Wednesday, May 14, 2014

Bitcoin and the kernel-in-a-kernel security sandbox problem

When considering sandboxes and security jails, the problem space is interesting.  There is an increasingly common pattern. I call it "kernel-in-a-kernel." The problem is not really sandboxing untrusted code, but more fundamentally, sandboxing untrusted behavior.

Bitcoin sees this acutely: bitcoind manages the bitcoin P2P network. P2P network is flood-fill a la Usenet, and anyone may connect to any node. Built-in DoS protections are a must, but these are inevitably hueristics which duct-tape one problem area, while leaving another open to algorithmic attacks ("this P2P command runs an expensive query, that impacts other connected nodes").

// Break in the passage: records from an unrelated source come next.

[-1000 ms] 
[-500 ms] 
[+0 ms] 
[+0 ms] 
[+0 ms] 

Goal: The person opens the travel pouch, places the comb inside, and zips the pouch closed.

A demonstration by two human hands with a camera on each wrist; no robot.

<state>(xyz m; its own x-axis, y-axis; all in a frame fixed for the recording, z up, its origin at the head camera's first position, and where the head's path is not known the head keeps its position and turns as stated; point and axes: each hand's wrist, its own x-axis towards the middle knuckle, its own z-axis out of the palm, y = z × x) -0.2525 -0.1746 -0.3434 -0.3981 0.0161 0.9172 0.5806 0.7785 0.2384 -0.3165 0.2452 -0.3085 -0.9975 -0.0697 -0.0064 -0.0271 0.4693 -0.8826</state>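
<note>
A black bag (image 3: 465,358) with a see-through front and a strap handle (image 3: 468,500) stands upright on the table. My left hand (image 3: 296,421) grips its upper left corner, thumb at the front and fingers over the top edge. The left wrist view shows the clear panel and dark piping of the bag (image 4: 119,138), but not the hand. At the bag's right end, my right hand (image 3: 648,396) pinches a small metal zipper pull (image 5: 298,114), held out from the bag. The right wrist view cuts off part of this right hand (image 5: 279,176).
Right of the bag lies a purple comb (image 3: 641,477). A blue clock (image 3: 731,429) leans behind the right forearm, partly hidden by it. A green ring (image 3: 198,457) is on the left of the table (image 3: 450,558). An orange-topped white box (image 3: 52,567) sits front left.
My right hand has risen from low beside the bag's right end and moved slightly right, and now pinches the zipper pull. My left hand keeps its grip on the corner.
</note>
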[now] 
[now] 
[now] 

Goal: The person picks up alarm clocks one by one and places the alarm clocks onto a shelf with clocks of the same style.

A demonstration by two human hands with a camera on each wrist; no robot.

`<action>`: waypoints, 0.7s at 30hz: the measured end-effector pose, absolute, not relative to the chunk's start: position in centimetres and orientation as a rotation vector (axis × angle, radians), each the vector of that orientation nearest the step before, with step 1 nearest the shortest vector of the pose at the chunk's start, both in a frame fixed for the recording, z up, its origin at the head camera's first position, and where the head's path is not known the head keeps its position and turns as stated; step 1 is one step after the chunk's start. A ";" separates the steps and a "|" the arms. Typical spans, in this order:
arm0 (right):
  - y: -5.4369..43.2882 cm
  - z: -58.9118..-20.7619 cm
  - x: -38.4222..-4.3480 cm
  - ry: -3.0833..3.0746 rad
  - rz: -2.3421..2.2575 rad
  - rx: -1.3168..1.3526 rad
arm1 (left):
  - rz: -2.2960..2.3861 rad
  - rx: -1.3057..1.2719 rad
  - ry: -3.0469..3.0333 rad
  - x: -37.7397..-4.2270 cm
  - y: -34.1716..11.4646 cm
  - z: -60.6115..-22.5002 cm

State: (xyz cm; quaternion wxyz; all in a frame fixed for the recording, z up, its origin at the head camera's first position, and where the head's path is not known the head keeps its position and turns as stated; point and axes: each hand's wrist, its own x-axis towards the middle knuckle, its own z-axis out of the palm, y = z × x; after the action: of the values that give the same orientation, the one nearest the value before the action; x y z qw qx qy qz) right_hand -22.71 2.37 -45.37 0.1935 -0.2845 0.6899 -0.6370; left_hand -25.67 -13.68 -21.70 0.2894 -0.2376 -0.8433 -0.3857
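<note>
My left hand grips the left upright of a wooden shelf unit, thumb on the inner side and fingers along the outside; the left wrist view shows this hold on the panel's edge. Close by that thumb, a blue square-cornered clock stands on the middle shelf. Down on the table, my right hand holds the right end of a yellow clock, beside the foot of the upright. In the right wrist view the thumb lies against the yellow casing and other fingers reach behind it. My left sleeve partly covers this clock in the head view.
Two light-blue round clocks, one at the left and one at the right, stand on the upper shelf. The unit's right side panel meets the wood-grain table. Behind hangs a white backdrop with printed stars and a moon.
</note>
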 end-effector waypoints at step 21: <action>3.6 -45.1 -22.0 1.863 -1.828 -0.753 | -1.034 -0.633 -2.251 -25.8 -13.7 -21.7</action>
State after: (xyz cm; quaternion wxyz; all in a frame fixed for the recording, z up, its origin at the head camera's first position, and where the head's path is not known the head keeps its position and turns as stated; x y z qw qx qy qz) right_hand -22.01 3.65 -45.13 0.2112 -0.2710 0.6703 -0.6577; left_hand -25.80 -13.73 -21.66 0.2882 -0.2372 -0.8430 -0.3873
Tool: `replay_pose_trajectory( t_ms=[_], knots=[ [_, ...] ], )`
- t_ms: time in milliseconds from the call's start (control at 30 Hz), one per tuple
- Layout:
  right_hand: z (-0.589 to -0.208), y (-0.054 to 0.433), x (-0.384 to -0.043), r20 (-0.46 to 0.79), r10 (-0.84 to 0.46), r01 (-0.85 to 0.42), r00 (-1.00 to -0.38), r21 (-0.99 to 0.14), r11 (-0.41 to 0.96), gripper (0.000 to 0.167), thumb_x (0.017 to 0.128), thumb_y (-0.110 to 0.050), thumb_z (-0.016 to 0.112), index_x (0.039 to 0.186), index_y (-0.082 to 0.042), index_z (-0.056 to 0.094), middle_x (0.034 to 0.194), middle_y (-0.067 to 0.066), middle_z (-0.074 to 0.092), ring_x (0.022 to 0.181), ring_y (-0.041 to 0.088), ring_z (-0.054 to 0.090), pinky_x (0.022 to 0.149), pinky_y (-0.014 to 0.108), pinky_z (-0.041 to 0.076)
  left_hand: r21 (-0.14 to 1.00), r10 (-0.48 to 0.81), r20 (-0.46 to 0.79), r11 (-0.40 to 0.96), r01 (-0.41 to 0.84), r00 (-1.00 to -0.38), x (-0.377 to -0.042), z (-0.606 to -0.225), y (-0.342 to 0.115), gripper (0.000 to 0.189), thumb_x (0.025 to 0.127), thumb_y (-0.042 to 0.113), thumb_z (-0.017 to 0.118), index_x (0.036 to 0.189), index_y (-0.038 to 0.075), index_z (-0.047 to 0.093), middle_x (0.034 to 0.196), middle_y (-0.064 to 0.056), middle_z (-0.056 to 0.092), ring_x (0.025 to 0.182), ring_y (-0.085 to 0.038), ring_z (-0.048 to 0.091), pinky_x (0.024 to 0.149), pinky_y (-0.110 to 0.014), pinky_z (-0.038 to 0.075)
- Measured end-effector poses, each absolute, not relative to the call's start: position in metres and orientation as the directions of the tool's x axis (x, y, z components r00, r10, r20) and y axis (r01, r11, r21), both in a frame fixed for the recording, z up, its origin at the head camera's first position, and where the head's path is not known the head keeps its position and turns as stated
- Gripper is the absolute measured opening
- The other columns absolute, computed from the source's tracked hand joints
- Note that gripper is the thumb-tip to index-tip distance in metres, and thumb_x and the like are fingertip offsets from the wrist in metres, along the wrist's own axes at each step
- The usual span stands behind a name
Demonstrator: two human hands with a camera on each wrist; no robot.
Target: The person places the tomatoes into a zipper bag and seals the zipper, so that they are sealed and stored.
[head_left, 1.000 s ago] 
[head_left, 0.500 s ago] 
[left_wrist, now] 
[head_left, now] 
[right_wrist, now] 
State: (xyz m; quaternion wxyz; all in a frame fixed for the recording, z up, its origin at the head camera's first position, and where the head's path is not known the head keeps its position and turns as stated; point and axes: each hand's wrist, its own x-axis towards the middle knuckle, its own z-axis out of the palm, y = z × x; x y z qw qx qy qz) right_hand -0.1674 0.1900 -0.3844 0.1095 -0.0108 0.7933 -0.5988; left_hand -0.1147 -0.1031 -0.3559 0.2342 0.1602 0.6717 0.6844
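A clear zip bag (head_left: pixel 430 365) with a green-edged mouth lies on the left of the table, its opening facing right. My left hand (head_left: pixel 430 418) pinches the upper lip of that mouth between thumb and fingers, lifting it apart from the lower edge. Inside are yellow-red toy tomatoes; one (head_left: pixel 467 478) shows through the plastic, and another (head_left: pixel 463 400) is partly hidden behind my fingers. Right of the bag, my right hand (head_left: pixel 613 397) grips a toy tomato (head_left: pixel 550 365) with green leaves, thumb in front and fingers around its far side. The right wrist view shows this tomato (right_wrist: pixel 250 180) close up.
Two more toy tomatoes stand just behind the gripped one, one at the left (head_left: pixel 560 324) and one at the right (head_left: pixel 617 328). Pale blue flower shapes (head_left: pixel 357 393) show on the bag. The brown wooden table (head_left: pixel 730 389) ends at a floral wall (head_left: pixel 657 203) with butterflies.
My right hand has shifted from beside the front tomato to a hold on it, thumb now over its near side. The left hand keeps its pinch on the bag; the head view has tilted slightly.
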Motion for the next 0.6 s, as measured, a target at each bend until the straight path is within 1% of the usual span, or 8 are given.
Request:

One comprehensive solution is accounting. Account for the various resources being used by each connected party (CPU, RAM, disk b/w, ...) and verify that some connections do not starve other connections of resources. This solution is a sandbox that essentially becomes a kernel unto itself, as the solution is not merely preventing sandbox jailbreaks but at a higher level limiting algorithmic jailbreaks.

Think about the high level economics of any computing situation. You have limited resources, and various actors have valid and malicious needs of those resources.  What is the best practical model for balancing a set of limited resources, given potential malicious or buggy/haywire users of these resources?